When the screw is all the way in, Bo takes us around to see the rest of the house. There’s a framed-out space where a future fireplace will go, and pipes coming up from the floors for the bathroom—seeing a space for a future toilet made Huck laugh especially hard. It’s nowhere near finished, but walking around the piles of wood and boxes of supplies, my hand in Bo’s, I can picture it.

At the site of the future front door, I stop, looking down at the concrete slab we’re standing on. In it, locked in place forever, is a Lincoln Log.

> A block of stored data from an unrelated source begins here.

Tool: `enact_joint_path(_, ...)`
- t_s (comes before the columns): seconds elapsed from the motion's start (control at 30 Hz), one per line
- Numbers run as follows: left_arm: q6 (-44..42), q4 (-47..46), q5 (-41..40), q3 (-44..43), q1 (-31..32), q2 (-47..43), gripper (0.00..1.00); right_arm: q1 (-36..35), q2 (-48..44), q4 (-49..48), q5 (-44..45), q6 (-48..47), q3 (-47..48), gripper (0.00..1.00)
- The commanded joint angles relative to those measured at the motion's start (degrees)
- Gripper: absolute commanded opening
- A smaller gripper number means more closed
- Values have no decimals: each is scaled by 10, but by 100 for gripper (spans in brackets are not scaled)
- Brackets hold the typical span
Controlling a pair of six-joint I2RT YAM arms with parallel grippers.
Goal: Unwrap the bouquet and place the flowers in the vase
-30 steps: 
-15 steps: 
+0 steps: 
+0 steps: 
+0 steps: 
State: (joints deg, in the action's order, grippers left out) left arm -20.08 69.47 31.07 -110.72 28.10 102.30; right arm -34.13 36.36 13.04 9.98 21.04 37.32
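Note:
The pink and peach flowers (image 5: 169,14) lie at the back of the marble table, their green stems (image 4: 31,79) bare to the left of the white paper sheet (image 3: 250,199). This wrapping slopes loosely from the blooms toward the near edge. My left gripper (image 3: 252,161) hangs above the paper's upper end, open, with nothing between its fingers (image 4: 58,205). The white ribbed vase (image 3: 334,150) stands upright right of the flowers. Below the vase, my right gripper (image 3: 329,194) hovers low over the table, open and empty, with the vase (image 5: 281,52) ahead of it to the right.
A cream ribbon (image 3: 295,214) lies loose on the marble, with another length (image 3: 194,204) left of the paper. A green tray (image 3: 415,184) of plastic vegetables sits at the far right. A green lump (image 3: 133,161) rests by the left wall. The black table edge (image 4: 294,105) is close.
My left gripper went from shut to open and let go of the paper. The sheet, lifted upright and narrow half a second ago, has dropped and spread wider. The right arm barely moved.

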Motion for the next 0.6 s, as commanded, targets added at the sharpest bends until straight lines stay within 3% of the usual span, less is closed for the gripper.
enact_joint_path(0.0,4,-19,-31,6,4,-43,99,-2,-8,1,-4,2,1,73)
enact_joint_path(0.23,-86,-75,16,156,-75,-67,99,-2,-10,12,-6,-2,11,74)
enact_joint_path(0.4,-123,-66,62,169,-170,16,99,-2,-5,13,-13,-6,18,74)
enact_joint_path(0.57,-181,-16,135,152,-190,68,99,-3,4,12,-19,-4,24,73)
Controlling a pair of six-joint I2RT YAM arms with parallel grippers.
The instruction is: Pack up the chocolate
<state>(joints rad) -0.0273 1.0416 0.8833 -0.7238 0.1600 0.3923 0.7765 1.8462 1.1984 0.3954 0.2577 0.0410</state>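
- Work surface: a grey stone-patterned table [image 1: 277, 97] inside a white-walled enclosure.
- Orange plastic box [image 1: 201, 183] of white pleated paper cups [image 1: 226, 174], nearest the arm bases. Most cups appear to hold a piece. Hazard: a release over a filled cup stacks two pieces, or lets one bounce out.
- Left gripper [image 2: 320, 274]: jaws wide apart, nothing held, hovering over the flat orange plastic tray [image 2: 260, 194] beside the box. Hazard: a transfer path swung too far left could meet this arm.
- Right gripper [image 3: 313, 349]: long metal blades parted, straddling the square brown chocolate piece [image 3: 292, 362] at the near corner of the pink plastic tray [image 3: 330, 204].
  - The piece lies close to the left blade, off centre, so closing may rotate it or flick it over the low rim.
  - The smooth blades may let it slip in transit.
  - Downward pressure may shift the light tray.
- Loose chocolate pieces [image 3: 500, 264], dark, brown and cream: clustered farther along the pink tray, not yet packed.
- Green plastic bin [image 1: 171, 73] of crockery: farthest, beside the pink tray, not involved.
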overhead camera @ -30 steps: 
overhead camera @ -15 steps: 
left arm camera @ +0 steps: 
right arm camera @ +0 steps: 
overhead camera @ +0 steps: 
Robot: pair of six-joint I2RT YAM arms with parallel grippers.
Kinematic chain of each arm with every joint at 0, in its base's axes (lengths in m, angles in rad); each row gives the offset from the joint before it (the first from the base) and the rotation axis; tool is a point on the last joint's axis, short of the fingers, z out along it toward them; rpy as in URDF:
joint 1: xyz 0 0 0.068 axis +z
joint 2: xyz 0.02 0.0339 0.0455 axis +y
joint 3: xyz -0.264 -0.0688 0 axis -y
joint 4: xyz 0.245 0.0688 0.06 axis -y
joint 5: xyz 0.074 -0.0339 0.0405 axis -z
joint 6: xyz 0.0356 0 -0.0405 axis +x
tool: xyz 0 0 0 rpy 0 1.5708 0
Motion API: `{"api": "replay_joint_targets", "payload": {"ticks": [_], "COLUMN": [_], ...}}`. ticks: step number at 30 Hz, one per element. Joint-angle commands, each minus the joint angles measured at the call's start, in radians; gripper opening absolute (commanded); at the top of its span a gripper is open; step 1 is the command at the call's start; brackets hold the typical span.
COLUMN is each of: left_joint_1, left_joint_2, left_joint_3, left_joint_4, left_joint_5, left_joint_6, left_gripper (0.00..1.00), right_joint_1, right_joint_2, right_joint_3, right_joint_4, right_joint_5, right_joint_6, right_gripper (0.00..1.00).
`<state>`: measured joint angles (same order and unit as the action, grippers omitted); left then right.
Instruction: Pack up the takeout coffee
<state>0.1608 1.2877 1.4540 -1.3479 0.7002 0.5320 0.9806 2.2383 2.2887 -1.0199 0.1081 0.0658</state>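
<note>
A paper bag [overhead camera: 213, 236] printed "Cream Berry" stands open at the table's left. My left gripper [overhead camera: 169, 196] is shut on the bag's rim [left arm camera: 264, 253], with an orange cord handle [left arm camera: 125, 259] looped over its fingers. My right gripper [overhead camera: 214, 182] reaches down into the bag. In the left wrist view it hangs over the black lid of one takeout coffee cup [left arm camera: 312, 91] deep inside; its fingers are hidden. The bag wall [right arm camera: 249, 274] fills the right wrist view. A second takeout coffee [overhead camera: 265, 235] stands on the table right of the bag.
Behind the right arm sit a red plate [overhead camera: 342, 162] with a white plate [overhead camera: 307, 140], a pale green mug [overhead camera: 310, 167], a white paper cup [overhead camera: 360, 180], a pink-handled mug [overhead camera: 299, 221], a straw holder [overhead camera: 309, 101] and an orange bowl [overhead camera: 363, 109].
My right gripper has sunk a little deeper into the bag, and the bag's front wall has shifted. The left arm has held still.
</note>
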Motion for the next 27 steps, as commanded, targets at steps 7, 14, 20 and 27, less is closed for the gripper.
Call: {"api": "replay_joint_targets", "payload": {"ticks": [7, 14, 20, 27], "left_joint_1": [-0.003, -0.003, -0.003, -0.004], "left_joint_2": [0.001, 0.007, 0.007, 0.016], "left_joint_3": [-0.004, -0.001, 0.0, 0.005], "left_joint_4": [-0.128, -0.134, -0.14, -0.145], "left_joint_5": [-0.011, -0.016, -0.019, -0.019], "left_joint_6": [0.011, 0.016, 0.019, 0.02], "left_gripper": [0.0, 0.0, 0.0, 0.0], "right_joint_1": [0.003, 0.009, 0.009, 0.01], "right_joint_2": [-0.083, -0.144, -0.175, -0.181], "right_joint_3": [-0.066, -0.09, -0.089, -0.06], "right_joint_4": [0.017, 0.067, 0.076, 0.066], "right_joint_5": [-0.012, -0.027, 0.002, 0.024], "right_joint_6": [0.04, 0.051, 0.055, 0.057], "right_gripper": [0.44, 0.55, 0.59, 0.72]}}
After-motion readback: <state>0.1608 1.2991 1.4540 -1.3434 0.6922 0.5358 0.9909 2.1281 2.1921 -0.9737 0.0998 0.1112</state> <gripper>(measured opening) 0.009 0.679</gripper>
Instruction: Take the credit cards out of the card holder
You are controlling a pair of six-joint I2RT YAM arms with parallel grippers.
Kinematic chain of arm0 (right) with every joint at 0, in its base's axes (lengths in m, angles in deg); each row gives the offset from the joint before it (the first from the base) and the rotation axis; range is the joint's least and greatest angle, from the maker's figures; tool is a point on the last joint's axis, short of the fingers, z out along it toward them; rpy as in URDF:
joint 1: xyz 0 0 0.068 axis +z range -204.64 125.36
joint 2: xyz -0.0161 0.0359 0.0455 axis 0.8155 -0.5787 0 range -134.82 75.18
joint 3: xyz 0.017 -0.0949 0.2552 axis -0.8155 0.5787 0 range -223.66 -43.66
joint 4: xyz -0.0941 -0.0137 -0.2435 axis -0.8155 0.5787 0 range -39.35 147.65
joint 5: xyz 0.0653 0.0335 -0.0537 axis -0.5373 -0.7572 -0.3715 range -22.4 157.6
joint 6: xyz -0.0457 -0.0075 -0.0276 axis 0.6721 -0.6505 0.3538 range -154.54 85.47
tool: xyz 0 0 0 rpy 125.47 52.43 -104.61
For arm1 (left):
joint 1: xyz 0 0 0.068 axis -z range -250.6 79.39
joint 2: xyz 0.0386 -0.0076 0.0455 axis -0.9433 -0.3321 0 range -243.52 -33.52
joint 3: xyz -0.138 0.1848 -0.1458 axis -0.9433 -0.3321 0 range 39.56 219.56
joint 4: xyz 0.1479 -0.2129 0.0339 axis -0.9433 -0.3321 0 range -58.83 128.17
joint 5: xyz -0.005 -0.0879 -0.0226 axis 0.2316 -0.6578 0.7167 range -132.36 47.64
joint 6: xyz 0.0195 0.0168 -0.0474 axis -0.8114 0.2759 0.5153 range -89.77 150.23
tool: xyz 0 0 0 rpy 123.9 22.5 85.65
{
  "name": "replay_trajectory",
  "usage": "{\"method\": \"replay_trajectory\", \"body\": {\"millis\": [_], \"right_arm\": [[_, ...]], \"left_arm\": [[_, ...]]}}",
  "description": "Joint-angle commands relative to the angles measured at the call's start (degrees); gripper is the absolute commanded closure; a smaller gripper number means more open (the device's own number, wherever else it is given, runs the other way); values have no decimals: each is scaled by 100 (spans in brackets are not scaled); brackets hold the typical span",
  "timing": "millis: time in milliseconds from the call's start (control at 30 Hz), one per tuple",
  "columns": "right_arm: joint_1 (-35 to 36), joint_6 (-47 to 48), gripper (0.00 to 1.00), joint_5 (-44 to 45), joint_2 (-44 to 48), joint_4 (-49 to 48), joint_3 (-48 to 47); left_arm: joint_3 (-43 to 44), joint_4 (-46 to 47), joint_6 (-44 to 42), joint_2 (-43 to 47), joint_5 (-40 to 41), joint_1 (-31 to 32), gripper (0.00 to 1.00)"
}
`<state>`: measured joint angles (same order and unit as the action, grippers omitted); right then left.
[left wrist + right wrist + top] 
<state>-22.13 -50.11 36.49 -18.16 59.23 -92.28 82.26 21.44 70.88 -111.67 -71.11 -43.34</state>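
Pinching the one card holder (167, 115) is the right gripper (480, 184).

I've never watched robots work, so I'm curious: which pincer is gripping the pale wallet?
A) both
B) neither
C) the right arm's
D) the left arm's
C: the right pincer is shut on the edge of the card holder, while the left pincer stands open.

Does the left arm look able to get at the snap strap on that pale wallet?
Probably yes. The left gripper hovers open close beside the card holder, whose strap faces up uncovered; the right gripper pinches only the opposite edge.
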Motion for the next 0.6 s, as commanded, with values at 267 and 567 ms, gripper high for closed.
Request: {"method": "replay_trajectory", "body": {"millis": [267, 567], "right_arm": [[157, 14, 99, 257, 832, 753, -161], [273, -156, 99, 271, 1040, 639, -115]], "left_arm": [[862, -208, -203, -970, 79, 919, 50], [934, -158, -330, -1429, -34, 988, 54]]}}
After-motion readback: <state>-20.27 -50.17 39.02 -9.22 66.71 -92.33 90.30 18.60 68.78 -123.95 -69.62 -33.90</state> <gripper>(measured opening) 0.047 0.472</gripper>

My eyes lift to his and he grins.

“Told ya I was building cabins. ”

I laugh under my breath. “In every one?”

“Every single one.” He scrubs his boot over the unmoving toy log. “A little piece of me. Why I’m here.”

Huck told me once about a spider—Darwin’s bark spider—I remember the name because he said it so many times. It spins the strongest web in the world. Looking at Bo, in his element with a silly log he put into the concrete next to a kid that isn’t his, is like having my heart wrapped in its strong web and knowing I’ll never get it back. Whether he knows it or not, it belongs to him.

It’s a nothing moment. Him smiling and talking us through the details of an unfinished cabin. But it doesn’t feel like nothing; it feels like something. Everything . It doesn’t matter what it is—what it’s called or what it means—I know my connection to him is set forever.

“This was amazing,” I say to him once Huck is buckled into the minivan.

As he presses a kiss to my lips, he murmurs, “Tell me something you like.”

“You. Here,” I say into his mouth, smiling. “You?”

“Still Mabel’s books.” His lips lift slightly as he pulls away. “See you this weekend?”

I bite my lip to hide my smile.

My “Maybe,” earns me a knowing smirk from him. Because he knows, when it comes to him, maybe always means yes.